2003年の鹿児島県議選で公選法違反の罪に問われた同県志布志市の元県議中山信一被告(61)や支援者ら計12被告の論告求刑公判が29日、鹿児島地裁(谷敏行裁判長)であり、検察は中山被告に懲役1年10月、ほかの被告にも1年2月から6月の懲役刑を求刑した。

 検察官は自白の信用性があると主張しているようだが、警察や検察官が嘘で塗り固めた自白調書だから各被告人の自白調書相互の間で矛盾が生じるはずがない。違法・不当な取調べがあったとは決して認めない。本当なら、検察官が違法・不当な取調べがなかったことを立証すべきなのに、事実上被告人側で違法・不当な取調べがあったことを立証しなければならないことになっている。日本の刑事裁判は不思議だ。
 基本的な考え方としては、被告人側がそれなりに確からしいことを立証できさえすれば、検察官は違法・不当な取調べがなかったことを立証しなければならず、そのためには取調べ過程を録画録音したものによるべきであり、これ以外なら検察官は立証できなかったことにして、「任意性に疑い有り」と判断すべきように思う。

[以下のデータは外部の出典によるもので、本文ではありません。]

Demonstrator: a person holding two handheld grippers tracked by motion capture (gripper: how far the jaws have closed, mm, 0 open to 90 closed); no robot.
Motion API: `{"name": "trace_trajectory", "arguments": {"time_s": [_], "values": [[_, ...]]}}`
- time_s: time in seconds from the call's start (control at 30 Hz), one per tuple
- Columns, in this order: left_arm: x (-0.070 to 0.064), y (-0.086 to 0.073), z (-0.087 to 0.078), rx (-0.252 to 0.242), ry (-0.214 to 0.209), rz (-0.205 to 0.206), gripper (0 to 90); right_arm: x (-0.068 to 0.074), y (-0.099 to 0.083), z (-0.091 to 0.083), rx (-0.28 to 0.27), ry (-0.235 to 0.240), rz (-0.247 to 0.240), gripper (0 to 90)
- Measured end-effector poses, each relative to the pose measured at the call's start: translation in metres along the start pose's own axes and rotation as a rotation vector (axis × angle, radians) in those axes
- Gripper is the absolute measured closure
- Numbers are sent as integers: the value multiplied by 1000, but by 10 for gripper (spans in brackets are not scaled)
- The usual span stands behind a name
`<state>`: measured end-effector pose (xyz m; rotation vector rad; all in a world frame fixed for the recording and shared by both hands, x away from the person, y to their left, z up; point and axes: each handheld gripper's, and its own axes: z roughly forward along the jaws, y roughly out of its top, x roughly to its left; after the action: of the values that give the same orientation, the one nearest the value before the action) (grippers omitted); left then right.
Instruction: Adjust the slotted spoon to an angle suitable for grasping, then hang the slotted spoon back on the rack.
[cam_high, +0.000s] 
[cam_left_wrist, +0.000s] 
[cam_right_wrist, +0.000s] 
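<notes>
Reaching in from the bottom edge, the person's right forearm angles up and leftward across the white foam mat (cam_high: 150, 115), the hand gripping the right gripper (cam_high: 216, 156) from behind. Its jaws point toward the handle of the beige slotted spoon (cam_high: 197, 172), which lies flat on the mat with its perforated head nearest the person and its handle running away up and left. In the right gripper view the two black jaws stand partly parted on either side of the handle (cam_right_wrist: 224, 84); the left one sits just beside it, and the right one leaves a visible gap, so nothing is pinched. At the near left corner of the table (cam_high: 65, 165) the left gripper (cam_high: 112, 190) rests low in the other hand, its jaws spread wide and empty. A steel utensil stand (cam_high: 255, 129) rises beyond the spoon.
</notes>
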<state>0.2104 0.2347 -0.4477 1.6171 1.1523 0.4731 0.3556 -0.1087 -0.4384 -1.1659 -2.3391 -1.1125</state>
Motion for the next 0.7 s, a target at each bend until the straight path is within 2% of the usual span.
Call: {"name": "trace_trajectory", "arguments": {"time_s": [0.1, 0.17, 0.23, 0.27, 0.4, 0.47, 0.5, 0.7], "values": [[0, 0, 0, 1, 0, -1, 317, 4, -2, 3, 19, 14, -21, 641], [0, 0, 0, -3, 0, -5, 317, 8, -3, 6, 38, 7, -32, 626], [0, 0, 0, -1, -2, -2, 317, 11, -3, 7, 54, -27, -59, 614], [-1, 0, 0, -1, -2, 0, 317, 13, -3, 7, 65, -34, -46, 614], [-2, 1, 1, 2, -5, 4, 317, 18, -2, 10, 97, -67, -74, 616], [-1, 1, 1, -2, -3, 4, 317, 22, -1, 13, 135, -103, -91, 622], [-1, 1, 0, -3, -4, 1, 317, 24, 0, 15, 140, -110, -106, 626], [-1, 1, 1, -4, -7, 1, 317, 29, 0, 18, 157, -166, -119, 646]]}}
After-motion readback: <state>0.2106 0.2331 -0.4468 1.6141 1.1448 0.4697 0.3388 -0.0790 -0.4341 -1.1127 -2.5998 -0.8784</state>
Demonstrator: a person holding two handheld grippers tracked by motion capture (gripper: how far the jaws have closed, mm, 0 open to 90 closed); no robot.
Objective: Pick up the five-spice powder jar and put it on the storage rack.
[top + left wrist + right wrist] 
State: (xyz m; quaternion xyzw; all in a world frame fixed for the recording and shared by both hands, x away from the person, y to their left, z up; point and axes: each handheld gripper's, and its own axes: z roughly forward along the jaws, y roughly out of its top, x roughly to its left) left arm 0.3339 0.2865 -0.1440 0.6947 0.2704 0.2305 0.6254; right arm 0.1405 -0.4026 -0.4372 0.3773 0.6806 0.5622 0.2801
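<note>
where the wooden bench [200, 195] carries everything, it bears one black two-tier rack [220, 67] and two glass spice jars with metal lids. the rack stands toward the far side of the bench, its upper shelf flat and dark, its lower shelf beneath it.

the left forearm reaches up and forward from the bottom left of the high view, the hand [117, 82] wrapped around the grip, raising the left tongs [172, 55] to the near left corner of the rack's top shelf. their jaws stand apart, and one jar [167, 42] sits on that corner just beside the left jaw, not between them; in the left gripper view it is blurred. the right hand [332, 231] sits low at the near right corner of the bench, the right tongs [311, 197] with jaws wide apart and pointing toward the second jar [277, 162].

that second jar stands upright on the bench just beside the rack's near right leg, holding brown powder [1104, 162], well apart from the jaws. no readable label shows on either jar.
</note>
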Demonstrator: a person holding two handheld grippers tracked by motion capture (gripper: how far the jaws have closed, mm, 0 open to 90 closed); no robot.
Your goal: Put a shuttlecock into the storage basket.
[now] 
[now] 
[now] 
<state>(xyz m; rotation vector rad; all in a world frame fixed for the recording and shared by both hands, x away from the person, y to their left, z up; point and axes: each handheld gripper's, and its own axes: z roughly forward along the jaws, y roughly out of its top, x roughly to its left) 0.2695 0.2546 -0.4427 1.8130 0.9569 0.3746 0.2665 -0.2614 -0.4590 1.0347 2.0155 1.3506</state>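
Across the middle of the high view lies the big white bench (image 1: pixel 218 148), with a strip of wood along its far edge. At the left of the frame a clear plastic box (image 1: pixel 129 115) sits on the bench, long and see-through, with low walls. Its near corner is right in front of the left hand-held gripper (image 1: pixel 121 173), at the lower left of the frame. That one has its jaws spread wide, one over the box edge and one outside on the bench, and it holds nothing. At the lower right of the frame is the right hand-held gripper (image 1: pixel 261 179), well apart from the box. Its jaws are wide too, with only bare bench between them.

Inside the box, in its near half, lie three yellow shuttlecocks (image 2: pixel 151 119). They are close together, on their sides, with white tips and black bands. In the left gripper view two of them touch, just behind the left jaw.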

 また、被告人と弁護人との接見のプロセス・内容を含め弁護人の援助を受ける権利の行使に捜査機関が一切容喙してはならないのは当然であろう。刑訴法39条1項の「立会人なくして」の文言はその一端を示すものと見てよい。権利の行使を妨げあるいは権利行使の効果・結果を減殺するような捜査機関の行為があれば、被告人は弁護人と十分な打ち合わせ・コミュニケーションができず十分な防御権の行使ができなかったことになる。このような状況の下での自白には「任意性に疑いがある」というべきではなかろうか。